> [TASK INPUT]
- Opening Delimiter -

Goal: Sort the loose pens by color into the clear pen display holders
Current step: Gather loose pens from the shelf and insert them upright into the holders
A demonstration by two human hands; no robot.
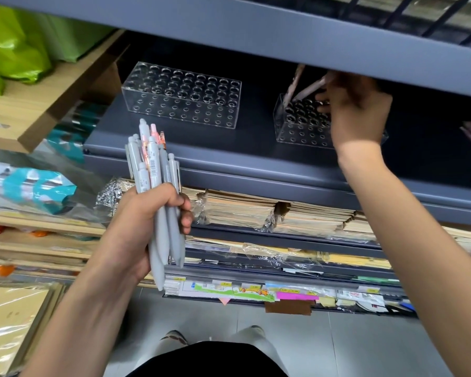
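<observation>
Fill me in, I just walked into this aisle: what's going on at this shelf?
A person is sorting pens at a grey shelf. The left hand grips a bundle of pens, mostly grey with a few pink. The right hand reaches to the right clear holder, where two pinkish pens lean, and seems to pinch the top of one. The left clear holder holds no pens yet.
</observation>
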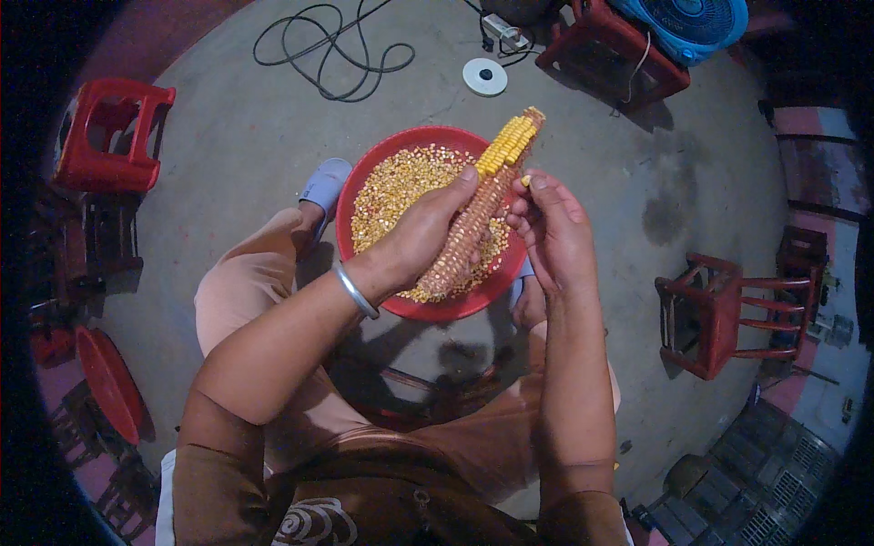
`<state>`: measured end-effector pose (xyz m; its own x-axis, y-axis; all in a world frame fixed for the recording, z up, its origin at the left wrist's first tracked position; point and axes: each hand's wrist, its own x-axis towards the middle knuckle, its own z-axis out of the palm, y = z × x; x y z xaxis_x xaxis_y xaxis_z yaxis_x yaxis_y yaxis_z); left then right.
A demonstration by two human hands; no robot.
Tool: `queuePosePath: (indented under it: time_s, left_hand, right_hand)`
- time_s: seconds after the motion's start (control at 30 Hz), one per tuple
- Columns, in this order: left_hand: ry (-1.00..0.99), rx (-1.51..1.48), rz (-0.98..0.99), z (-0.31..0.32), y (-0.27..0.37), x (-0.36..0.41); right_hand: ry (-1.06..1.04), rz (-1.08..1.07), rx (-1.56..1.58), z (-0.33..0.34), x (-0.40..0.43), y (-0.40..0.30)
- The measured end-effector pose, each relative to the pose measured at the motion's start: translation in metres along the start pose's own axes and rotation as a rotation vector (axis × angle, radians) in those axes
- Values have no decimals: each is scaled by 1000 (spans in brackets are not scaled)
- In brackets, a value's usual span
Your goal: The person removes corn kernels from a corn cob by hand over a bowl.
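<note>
My left hand (pixel 427 222) is closed around a corn cob (pixel 478 211), which slants up to the right above a red plastic basin (pixel 468 308). Much of the cob is stripped bare, while rows of yellow kernels (pixel 509 145) still cling near its upper end. Beside the cob, my right hand (pixel 556 222) pinches a single corn kernel (pixel 526 181) between thumb and forefinger. Loose corn kernels (pixel 392 194) cover the bottom of the basin. Both the hand and the cob hide part of the basin's contents.
Red stools (pixel 113 136) stand at the left, with a wooden chair (pixel 710 317) at the right. A black cable (pixel 334 48) loops over the concrete floor beyond the basin. Near it are a white disc (pixel 485 76), a power strip (pixel 505 31) and a blue fan (pixel 689 20).
</note>
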<state>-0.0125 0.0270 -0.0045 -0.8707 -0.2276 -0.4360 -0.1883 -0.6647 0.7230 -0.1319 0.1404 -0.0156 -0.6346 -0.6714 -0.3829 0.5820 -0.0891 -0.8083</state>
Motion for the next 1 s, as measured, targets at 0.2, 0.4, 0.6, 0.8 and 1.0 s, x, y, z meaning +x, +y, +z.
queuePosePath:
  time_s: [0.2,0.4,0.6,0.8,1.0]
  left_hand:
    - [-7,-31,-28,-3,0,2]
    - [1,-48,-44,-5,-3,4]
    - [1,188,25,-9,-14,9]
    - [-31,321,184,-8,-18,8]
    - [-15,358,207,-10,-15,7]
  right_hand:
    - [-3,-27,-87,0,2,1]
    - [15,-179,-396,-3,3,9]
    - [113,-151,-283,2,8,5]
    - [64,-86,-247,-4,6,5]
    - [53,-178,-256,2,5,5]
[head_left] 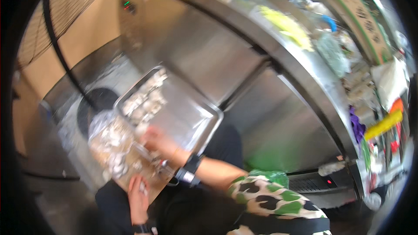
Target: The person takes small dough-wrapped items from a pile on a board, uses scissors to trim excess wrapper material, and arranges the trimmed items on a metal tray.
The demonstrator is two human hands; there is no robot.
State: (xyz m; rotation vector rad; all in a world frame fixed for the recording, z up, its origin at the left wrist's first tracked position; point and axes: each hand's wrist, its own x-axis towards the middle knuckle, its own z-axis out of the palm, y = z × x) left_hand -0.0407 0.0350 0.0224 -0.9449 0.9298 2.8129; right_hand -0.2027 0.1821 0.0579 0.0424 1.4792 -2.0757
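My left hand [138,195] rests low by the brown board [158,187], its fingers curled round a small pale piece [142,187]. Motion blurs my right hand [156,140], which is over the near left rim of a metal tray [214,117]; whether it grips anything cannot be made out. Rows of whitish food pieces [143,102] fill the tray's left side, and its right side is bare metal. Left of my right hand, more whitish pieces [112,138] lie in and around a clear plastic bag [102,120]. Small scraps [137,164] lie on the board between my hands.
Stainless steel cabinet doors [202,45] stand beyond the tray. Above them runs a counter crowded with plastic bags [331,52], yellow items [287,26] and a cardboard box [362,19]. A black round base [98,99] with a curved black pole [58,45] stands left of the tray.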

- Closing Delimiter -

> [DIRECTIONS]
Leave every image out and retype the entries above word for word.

> [YOUR RESPONSE]
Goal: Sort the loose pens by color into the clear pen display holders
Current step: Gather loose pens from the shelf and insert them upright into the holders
A demonstration by two human hands; no robot.
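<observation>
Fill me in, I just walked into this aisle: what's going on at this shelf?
A person is sorting pens at a grey shelf. The left hand grips a bundle of pens, mostly grey with a few pink. The right hand reaches to the right clear holder, where two pinkish pens lean, and seems to pinch the top of one. The left clear holder holds no pens yet.
</observation>
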`<state>`: measured end-effector pose (xyz m; its own x-axis, y-axis; all in a world frame fixed for the recording, z up, its origin at the left wrist's first tracked position; point and axes: each hand's wrist, its own x-axis towards the middle knuckle, its own z-axis out of the palm, y = z × x; x y z xaxis_x xaxis_y xaxis_z yaxis_x yaxis_y yaxis_z); left then right.
A demonstration by two human hands; no robot.
Tool: `queuePosePath: (indented under it: time_s, left_hand, right_hand)`
- time_s: seconds after the motion's start (control at 30 Hz), one per tuple
- Columns, in this order: left_hand: ry (-1.00..0.99), rx (-1.51..1.48), rz (-0.98..0.99), z (-0.31..0.32), y (-0.27..0.37), x (-0.36..0.41); right_hand: ry (-1.06..1.04), rz (-1.08..1.07), rx (-1.56..1.58), z (-0.33..0.34), x (-0.40..0.43), y (-0.40..0.30)
- The measured end-effector pose, each relative to the pose measured at the motion's start: translation in metres along the start pose's own axes and rotation as a rotation vector (axis × angle, radians) in those axes
- Values have no decimals: each is scaled by 1000 (spans in brackets are not scaled)
- In brackets, a value's usual span
Your goal: The person removes corn kernels from a corn cob by hand over a bowl.
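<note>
My left hand (pixel 427 222) is closed around a corn cob (pixel 478 211), which slants up to the right above a red plastic basin (pixel 468 308). Much of the cob is stripped bare, while rows of yellow kernels (pixel 509 145) still cling near its upper end. Beside the cob, my right hand (pixel 556 222) pinches a single corn kernel (pixel 526 181) between thumb and forefinger. Loose corn kernels (pixel 392 194) cover the bottom of the basin. Both the hand and the cob hide part of the basin's contents.
Red stools (pixel 113 136) stand at the left, with a wooden chair (pixel 710 317) at the right. A black cable (pixel 334 48) loops over the concrete floor beyond the basin. Near it are a white disc (pixel 485 76), a power strip (pixel 505 31) and a blue fan (pixel 689 20).
</note>
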<state>-0.0125 0.0270 -0.0045 -0.8707 -0.2276 -0.4360 -0.1883 -0.6647 0.7230 -0.1319 0.1404 -0.0156 -0.6346 -0.6714 -0.3829 0.5820 -0.0891 -0.8083</state>
Motion for the next 1 s, as measured, targets at 0.2, 0.4, 0.6, 0.8 and 1.0 s, x, y, z meaning +x, +y, +z.
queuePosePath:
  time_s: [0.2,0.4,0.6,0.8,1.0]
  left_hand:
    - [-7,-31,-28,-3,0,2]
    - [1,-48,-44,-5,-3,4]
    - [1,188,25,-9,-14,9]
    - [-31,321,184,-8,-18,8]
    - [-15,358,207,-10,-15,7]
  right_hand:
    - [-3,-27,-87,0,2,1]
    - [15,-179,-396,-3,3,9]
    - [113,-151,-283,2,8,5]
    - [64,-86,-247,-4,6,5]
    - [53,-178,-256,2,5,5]
[head_left] 
Target: The person takes small dough-wrapped items from a pile on a board, uses scissors to trim excess wrapper material, and arranges the trimmed items on a metal tray.
The demonstrator is two human hands; there is no robot.
State: (xyz m; rotation vector rad; all in a world frame fixed for the recording, z up, its origin at the left wrist's first tracked position; point and axes: each hand's wrist, its own x-axis towards the middle knuckle, its own z-axis out of the palm, y = z × x) left_hand -0.0407 0.0350 0.0224 -0.9449 0.9298 2.8129; right_hand -0.2027 0.1821 0.0579 0.0424 1.4792 -2.0757
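My left hand [138,195] rests low by the brown board [158,187], its fingers curled round a small pale piece [142,187]. Motion blurs my right hand [156,140], which is over the near left rim of a metal tray [214,117]; whether it grips anything cannot be made out. Rows of whitish food pieces [143,102] fill the tray's left side, and its right side is bare metal. Left of my right hand, more whitish pieces [112,138] lie in and around a clear plastic bag [102,120]. Small scraps [137,164] lie on the board between my hands.
Stainless steel cabinet doors [202,45] stand beyond the tray. Above them runs a counter crowded with plastic bags [331,52], yellow items [287,26] and a cardboard box [362,19]. A black round base [98,99] with a curved black pole [58,45] stands left of the tray.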

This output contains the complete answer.